Task prompt
Return every line from the one with "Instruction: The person" through the one with "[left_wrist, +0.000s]", inclusive, exactly as it appears below.

Data for analysis
^^^^^^^^

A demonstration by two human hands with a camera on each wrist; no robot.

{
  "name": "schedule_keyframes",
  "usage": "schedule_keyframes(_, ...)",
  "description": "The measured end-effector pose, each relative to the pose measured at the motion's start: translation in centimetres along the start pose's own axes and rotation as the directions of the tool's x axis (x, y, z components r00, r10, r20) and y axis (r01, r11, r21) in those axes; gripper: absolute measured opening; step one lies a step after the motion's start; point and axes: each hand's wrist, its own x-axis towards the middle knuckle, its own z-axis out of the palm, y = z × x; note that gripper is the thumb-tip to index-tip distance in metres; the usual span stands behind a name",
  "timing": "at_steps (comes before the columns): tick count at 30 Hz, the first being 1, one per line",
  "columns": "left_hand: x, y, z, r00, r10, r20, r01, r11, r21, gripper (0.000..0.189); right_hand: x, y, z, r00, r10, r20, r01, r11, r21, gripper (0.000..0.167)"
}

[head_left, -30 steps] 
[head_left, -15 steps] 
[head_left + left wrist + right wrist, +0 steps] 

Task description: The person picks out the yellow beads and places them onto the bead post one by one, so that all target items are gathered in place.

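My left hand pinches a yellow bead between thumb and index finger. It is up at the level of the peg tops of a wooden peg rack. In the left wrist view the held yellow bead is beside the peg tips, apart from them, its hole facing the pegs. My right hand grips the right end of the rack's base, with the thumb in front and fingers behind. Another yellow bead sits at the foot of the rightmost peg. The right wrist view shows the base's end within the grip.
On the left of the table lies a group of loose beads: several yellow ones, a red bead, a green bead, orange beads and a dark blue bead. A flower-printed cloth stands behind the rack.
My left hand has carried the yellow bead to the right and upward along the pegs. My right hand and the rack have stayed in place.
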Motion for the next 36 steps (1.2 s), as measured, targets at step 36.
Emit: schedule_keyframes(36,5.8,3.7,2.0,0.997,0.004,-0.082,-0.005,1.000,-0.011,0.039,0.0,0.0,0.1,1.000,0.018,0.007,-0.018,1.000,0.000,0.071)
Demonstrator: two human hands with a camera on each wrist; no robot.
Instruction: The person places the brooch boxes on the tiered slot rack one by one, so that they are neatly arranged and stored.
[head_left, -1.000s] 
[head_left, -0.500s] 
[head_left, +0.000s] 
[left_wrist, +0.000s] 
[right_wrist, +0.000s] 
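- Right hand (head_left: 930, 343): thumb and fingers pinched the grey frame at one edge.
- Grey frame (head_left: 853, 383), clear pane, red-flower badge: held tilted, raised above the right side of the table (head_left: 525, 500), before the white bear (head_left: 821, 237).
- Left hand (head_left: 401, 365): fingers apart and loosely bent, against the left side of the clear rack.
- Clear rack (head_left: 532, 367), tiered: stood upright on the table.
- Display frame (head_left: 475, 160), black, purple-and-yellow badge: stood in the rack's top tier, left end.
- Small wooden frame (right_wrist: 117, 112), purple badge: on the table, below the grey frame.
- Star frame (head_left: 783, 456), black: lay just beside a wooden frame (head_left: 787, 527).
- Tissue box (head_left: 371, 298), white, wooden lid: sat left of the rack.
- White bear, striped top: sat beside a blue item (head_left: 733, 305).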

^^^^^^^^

The answer
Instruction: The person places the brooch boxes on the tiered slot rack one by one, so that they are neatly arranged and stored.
[head_left, -1.000s] 
[head_left, -0.500s] 
[head_left, +0.000s] 
[left_wrist, +0.000s] 

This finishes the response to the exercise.